Houses dot the landscape at Colorado's Steamboat Ski Resort on Aug. 3, 2022, in Steamboat Springs, Colo.

A ‘cowboy ski town’ where high earners can’t afford a home faces a housing battle

STEAMBOAT SPRINGS, Colo. — Despite offering a salary of $167,000, the city of Steamboat Springs can’t find a head of human resources who can afford a place to live in the remote Colorado community surrounded by ranches and famous for training Olympic athletes.

At the Steamboat hospital, doctors willing to pay more than $1 million for a home have been repeatedly outbid by all-cash, out-of-town buyers, and housing costs have caused some positions to go unfilled for more than two years. The local ski resort has been leasing a hotel for its employees to live in as the homes they once rented are increasingly turned into short-term rentals for visitors.

“Houses used to be for employees and hotels for guests. Now houses are for guests and hotels are for employee housing,” said Loryn Duke, director of communications for the Steamboat ski resort. “We have a lot of great staff who are early in their careers or have young families, but they just aren’t able to put down those roots.”

In Steamboat, along with other mountain towns and destination communities across the country, a pandemic-fueled real estate boom driven by remote workers, second-home buyers and short-term rental investors has caused home prices to nearly double. Those prices have shown few signs of easing, despite rising interest rates and a push for remote workers to return to the office, leaving even high-income professionals struggling to find housing in small, rural communities across the country.

“I know that it’s so hard for folks outside of mountain or resort communities to even wrap their heads around, but housing is just so through the roof that unless you’re extremely wealthy, it’s unattainable,” said Margaret Bowes, executive director of the Colorado Association of Ski Towns.

But addressing the problem has created a predicament of its own, dividing residents in a battle over how to provide more housing and who should pay for it.

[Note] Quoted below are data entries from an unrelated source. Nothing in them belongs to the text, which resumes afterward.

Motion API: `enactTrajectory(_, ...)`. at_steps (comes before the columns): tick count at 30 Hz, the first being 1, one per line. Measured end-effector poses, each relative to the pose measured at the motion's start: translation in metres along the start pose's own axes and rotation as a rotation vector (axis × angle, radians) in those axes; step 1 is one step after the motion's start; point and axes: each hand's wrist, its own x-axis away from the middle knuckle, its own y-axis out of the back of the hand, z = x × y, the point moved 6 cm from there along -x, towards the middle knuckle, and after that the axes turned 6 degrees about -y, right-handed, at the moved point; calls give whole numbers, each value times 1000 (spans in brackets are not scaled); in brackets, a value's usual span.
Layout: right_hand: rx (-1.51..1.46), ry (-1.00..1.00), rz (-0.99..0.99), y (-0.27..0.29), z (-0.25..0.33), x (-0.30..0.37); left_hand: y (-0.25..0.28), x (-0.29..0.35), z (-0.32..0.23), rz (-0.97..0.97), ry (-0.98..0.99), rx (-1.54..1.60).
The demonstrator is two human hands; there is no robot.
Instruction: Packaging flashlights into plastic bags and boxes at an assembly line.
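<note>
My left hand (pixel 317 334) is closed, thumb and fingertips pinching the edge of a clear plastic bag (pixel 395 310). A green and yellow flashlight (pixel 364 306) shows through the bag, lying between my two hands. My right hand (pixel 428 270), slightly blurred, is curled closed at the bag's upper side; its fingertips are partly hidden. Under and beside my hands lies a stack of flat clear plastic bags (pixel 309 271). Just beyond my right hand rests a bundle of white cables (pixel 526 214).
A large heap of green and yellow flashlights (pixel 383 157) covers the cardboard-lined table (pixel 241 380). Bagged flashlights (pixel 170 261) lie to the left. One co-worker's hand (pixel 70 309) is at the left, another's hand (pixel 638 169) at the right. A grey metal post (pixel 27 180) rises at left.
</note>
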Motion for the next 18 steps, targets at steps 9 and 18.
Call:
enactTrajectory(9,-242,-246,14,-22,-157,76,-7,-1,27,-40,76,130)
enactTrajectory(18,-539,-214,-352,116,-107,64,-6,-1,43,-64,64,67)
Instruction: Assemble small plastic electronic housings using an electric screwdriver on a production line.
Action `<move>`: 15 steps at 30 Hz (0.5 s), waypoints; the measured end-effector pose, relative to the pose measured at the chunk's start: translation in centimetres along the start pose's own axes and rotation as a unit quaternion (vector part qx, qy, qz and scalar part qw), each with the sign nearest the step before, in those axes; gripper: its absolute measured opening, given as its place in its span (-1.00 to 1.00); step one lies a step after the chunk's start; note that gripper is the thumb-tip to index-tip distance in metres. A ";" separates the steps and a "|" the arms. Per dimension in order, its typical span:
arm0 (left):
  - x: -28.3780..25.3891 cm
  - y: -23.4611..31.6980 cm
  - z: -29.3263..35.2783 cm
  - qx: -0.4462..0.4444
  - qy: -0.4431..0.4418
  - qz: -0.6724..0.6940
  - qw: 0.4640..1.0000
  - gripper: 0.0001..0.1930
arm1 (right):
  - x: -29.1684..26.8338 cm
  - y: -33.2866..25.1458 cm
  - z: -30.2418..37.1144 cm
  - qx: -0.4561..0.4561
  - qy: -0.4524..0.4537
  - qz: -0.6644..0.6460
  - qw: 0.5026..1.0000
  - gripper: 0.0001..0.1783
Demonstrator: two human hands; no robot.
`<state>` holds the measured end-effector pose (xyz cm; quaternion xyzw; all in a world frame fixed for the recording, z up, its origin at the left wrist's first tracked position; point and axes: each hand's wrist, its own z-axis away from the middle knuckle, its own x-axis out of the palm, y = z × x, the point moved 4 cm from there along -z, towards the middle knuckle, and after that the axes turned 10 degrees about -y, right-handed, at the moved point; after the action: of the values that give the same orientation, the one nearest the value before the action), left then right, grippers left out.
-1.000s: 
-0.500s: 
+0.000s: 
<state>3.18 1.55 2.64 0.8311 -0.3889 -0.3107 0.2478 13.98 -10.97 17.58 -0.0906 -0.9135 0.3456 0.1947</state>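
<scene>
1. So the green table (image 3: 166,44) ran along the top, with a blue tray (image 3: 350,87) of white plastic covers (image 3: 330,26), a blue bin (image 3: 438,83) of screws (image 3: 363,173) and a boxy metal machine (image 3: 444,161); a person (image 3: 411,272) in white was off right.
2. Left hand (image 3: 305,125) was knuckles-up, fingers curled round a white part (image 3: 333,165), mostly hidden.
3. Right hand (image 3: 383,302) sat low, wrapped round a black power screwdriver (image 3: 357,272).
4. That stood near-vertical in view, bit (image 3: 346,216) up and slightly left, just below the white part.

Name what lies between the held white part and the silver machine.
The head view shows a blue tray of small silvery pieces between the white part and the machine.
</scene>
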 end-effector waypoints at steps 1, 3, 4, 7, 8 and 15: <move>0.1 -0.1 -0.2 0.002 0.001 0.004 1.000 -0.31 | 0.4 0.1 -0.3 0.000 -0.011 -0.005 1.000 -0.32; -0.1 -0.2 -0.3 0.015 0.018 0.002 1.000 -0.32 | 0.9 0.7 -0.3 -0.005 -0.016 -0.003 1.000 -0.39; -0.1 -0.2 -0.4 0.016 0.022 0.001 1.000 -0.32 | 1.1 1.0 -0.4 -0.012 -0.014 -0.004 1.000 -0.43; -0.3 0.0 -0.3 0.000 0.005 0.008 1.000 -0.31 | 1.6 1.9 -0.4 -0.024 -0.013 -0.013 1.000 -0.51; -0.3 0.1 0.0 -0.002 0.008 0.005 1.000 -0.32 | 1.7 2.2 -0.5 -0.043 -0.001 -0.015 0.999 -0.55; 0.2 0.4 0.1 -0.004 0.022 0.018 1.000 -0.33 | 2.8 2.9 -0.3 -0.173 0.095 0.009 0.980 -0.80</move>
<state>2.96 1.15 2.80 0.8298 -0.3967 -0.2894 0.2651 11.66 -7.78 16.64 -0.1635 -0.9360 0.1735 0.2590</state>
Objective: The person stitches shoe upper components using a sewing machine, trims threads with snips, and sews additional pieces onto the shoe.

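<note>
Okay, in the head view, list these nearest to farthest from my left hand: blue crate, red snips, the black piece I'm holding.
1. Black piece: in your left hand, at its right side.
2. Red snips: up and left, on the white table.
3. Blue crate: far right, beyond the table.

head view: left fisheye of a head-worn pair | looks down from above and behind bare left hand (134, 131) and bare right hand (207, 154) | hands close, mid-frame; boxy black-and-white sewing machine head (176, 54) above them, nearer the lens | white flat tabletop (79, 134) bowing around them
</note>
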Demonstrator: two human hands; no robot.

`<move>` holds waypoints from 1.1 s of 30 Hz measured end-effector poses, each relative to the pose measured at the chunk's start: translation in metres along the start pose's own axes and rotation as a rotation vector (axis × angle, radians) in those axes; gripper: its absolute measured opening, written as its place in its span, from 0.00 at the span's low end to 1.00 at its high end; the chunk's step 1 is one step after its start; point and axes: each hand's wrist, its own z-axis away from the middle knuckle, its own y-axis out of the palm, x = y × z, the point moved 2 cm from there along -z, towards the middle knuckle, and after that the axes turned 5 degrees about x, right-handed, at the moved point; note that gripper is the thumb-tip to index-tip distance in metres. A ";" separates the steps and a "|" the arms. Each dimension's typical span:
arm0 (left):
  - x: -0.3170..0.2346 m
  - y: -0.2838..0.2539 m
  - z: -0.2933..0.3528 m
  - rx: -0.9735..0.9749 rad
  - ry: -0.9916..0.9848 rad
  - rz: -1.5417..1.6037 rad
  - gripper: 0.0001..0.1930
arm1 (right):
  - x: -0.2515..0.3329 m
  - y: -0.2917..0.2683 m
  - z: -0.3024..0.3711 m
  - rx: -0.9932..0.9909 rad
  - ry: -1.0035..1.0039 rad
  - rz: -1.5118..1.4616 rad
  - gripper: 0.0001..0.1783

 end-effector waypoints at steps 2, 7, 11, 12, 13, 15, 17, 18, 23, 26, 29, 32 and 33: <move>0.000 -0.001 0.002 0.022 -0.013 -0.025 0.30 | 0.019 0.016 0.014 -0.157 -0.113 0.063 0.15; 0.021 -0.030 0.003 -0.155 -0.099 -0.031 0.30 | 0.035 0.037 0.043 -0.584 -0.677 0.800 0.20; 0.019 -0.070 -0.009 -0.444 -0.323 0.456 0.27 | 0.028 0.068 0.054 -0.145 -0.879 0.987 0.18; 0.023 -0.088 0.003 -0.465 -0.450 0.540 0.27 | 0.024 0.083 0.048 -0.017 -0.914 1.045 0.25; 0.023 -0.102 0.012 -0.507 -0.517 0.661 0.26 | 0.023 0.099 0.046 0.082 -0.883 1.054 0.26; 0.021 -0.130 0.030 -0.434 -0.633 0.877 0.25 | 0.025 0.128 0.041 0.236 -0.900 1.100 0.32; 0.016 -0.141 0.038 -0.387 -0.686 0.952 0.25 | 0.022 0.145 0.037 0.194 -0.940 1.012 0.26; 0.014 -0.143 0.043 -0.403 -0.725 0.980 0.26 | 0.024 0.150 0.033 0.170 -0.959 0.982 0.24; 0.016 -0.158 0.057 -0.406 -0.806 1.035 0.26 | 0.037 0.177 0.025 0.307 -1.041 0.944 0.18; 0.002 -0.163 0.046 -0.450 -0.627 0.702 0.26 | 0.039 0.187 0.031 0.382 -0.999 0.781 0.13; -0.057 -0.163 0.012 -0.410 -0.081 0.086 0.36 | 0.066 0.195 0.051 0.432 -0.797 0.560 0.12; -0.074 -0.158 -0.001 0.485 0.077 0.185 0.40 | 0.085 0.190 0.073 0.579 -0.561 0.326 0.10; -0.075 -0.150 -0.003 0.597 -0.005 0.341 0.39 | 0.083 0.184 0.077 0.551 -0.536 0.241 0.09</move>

Local governments and state legislatures, including those in Utah and Virginia, have been at odds over restrictions on short-term rentals like Airbnbs, and ballot initiatives to add taxes to those rentals have had mixed results at the polls. When it comes to building more housing, residents have mounted opposition to some efforts over concerns about everything from traffic congestion to wildlife migration patterns.

In Steamboat, the latest battle lines have been drawn over a 534-acre ranch that the city’s housing authority purchased with a $24 million anonymous donation. Under the current proposal, the housing authority would use state and federal grants and proceeds from a recently passed tax on short-term rentals to build more than 2,200 housing units in phases. Sale and rental of the properties would be restricted to residents who meet a certain income threshold, work locally, and plan to live in the unit full-time.

“In this environment where there’s always going to be significant amounts of demand, we have to deal with it on the supply side, and our supply side just has not kept up year over year over year over year,” said Jason Peasley, director of the Yampa Valley Housing Authority, which would oversee the development.

The project, called Brown Ranch, has been met with opposition from a group of local residents who have raised concerns about its financing and the impact on traffic and local infrastructure, along with what it could mean for the character of the community.

During a city council meeting in October that stretched into the early-morning hours, dozens of residents spoke for and against the project, with supporters pleading for affordable housing and opponents urging the city to scale back the plans or take more time to study the impact. In the end, a divided city council voted to approve the Brown Ranch plan. But opponents collected more than 1,000 signatures to get the development placed on the ballot on March 26, leaving the final decision up to voters.